Verdict: “The Lobster” is wickedly funny for the right sense of humor, but you’ve got to be willing to cringe a fair bit.
The sweet irony of my “Lobster” viewing experience was the sheer number of couples. Almost my entire audience was paired, with me and one or two more loners sitting by ourselves. “Clearly affirming something,” I cruelly thought to myself, assuming that only single people could possibly get the point I figured the film would make. Boy, did I underestimate the breadth of Yorgos Lanthimos’ criticism. Nobody leaves “The Lobster” unscathed; life is rigid and absurd whether or not you’ve got a partner in Lanthimos’ newest pitch black comedy.
“The Lobster” stars Colin Farrell as recently divorced David who gets shipped off to live amongst other singles at a mysterious place called The Hotel. There, he has 45 days to find a new mate or be turned into an animal and released into the wild.
True to the film’s world view, “The Lobster”’s premise matters more than the characters. What we feel for them is wrought by the situation since, in standard Lanthimos form, none of them have any personality. David is the only named character, with everyone else aptly described by their attributes, such as Lisping Man (John C. Reilly) and Nosebleed Woman (Jessica Barden).
Finding a partner in the Hotel is as easy as meeting someone who shares one of these attributes. Your spouse may be your spouse because you share the same favorite color, or you both like pasta. Obviously these relationships aren’t built to be fulfilling, they’re built out of necessity; no partner, you lose your human life.
That situation ain’t quite gucci, so (spoilers) David escapes into the woods where he teams up with a clan of Loners, people who fled the Hotel in order to stay alone forever. The rules here are just as inane and restrictive: no singledom shall be had inside the Hotel, nor shall coupling be tolerated outside in the woods.
I’m pleased that Lanthimos chose to shine his bright light on preternaturally jealous single people, of whose ranks I have been a part many a time. The Loner Leader (Léa Seydoux) flips at the earliest sign of romancing in her group. While her annoyance is way less entertaining than the goings-ons inside the Hotel, she illuminates a false dichotomy held up on both sides, by the partnered and the single folk.
Writer/director Yorgos Lanthimos has spent his career dealing in this brand of deadpan absurdism as part of the Greek New Wave cinema movement. Greek New Wave is pretty much summed up by another loving moniker, Greek Weird Wave, and Lanthimos is certainly leading the pack. Past topics include a guy who keeps his grown children locked in his house and a woman whose part time job is dressing up as lost loved ones for the grieving (“Dogtooth” and “Alps”.)
His interest in identity and the way we form relationships has been ascribed by some as a commentary on the Tinder age. You can definitely read that in the film, though I think Lanthimos’ skepticism goes deeper than just the shallow ogling associated with online dating.

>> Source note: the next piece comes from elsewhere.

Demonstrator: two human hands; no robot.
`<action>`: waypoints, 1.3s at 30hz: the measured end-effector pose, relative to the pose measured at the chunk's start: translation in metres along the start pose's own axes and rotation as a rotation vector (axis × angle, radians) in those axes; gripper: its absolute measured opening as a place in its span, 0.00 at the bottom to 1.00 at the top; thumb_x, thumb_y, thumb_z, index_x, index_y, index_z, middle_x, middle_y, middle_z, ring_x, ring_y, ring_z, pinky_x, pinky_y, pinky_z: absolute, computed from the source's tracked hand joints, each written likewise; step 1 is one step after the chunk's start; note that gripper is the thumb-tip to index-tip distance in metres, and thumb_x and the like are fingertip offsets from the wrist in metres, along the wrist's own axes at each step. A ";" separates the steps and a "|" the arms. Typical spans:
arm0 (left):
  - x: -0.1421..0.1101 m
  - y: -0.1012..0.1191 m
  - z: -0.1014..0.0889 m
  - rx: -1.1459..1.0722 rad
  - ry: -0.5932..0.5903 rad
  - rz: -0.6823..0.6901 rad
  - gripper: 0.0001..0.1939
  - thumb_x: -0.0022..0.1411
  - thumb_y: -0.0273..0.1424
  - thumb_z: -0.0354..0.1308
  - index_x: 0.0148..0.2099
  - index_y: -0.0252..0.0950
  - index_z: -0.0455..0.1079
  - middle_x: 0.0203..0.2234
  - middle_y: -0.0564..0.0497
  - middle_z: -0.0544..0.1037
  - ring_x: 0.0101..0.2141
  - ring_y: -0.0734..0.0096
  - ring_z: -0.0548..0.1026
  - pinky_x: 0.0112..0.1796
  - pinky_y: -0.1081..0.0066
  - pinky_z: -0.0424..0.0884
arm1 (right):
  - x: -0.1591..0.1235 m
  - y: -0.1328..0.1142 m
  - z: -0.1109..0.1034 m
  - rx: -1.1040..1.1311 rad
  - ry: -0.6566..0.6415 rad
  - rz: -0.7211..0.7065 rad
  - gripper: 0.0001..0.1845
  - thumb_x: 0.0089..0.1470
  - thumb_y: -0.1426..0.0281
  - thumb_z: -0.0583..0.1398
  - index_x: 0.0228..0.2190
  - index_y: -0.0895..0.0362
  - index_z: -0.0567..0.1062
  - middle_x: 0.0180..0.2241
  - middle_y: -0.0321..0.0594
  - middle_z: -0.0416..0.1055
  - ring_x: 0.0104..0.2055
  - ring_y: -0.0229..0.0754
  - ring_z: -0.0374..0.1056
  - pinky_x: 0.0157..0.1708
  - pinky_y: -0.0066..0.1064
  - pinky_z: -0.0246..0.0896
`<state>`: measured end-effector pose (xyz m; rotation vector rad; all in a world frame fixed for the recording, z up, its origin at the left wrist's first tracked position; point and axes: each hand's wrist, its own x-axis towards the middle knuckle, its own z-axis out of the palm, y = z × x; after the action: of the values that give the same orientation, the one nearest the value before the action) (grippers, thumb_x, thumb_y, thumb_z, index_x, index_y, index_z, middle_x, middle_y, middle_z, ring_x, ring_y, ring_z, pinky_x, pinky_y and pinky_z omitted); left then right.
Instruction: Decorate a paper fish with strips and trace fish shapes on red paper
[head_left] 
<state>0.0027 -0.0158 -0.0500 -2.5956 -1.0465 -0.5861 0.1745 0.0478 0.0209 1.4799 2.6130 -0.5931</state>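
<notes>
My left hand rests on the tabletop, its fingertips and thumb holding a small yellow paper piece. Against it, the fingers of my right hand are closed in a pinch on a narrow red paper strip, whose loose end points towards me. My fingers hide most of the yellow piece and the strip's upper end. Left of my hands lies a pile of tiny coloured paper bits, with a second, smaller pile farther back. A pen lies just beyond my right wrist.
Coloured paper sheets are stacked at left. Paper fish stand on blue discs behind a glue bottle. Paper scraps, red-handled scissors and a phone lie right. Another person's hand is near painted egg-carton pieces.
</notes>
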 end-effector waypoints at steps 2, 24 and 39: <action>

And then of course there’s the grander poke at marriage, which comes to just the right audience as millennials keep ignoring that sacred institution.
All the awkwardness, stiltedness, and making fun of the status quo, Lanthimos has created a jagged-sharp film that captures the essence of looking for love and twists it into something so recognizable it hurts to think about.
Whether or not “The Lobster”’s topicality resonates with you doesn’t make the film, though. You’re not required to dwell on the themes to have a good time. It’s funny by its own right, with enough awkward interactions and uncomfortable dancing to keep you cringing all the way through, but, you know, in a way good way.